Let’s Begin with Mantra
Did you know that mantra is a Sanskrit term meaning ‘mind protection,’ how incredible is that? The mantra is chanted in two different forms: verbal and mental recitation.
What makes mantra recitation such a powerful mindfulness practice is that you can practice it anywhere. When you’re waiting around for a friend or a bus, you can easily practice mental recitation. If you’re out taking a walk, you can squeeze in some verbal recitation. Think flexible and durable.
Mantra recitation can also be accompanied by music and practiced with a group of people, often referred to as kirtan.

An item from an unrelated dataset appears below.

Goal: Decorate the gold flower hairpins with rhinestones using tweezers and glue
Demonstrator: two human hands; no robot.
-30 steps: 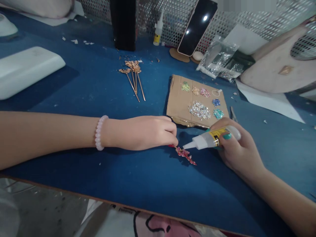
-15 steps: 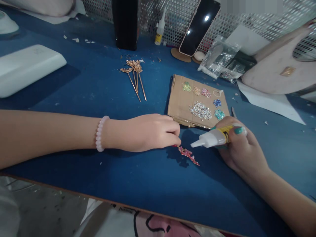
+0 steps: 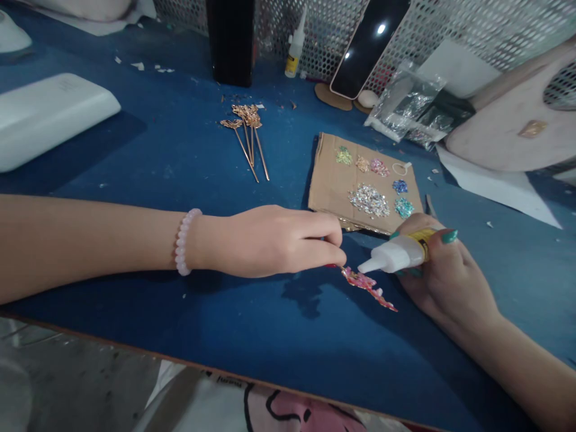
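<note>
My left hand [image 3: 274, 240], with a pale bead bracelet at the wrist, pinches one end of a small red and pink glittery ornament [image 3: 366, 286] held just above the blue table [image 3: 252, 324]. My right hand [image 3: 438, 273] is wrapped round a small white glue bottle [image 3: 396, 255] with a yellow label. Its nozzle points left, close over the ornament.
A cardboard piece [image 3: 330, 186] with small heaps of coloured sequins lies just behind the hands. Gold hair sticks [image 3: 247, 135] lie further back, a white case [image 3: 45, 117] at far left. A phone [image 3: 369, 42], a second glue bottle [image 3: 294, 45], plastic bags [image 3: 409, 108] and a black box [image 3: 231, 39] stand along the mesh wall.
Both hands have shifted a little to the right. The ornament has lifted off the table and moved right with my left hand, its shadow now apart from it.
</note>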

In kirtan, a mantra is used in a call and response fashion, and it’s a fun and exciting way to engage in mindfulness with friends and family. Mantra can also be practiced alone using Mala or Prayer Beads, where each bead is used to count the number of recitations.
Some of my Favorite Mantras
In the Buddhist tradition that I follow, we do group chant and prayers, and I also practice at home – in both situations I use mala. I wear a mala around my wrist, so I can just slip it off when I need to use it.

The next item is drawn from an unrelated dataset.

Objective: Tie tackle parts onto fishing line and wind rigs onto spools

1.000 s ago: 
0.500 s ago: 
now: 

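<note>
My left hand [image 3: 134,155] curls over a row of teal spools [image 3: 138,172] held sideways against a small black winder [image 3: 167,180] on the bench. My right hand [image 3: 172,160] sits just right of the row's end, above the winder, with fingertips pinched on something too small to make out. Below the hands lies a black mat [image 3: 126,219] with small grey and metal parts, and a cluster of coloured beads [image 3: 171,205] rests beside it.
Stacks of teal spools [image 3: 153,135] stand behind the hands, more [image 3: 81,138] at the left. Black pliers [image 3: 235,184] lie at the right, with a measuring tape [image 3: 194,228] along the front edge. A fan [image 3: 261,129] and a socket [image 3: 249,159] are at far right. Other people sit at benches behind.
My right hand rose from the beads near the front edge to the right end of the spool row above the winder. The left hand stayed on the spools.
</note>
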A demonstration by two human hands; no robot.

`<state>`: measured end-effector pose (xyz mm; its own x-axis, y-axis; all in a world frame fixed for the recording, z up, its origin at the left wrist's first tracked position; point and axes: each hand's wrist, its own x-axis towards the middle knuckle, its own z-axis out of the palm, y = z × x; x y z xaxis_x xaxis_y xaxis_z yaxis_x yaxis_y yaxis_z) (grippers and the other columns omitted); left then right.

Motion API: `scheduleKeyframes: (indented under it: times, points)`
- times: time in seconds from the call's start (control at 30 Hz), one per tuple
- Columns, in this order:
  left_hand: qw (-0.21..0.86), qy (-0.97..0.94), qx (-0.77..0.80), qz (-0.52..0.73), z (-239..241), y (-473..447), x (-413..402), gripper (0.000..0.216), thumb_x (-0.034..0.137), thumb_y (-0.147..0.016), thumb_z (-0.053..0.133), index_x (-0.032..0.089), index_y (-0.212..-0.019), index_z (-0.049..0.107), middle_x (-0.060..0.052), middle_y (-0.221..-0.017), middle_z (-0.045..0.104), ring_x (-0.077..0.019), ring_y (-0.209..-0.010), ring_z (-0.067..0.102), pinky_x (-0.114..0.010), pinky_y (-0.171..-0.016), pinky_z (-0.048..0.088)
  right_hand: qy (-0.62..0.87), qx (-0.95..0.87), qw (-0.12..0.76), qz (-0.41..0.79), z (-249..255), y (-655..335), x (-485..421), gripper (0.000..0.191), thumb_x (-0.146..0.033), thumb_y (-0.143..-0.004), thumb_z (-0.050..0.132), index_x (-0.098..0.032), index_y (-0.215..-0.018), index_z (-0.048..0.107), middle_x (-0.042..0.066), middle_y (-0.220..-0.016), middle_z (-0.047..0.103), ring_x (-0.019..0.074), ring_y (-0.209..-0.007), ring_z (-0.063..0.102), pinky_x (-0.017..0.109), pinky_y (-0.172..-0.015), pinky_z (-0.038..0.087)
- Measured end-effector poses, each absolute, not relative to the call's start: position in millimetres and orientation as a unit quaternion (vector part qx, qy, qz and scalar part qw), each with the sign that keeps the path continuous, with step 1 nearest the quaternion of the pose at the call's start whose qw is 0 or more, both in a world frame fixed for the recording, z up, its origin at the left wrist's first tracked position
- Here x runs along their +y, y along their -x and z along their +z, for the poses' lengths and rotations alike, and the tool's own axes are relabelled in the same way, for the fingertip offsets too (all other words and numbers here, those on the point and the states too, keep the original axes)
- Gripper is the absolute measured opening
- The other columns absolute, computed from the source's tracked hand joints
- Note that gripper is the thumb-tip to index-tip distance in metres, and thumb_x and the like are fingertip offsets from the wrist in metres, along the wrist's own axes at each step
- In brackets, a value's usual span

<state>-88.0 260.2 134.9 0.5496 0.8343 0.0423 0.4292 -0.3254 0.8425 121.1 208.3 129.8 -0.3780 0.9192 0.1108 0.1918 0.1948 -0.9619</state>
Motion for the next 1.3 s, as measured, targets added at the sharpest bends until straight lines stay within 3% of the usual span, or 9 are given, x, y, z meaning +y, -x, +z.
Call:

I often use the following mantras:
TAYATHA OM GATE GATE PARAGATE PARASAMGATE BODHI SOHA (Perfection of Wisdom, from the Heart Sutra)
IDAM GURU RATNA MANDALAKAM NIRYATAYAMI (Offering the Mandala)
OM TARE TUTTARE TURE SOHA (Liberation from Sorrow)
OM AH HUM (Purify Body, Speech and Mind)
To explain the meaning of each of these mantras would take up another post, but the critical thing to remember is that we recite the mantras or prayers of our choice as often and as frequently as we can. Mantra recitation allows us to build our concentration and the stronger our attention muscles, the stronger our mindfulness.
Where to Find Mantras
Just doing a quick online search, you’ll find plenty of mantras. When surfing the web, you’ll most likely find mantras clumped into one of three categories: Buddhist, Hindu (Yoga) or Motivational. If you see yourself going this route, it’s essential to learn what the mantra means and how to pronounce it correctly. Again, you can get a lot of this information online and can even use YouTube for tutorials.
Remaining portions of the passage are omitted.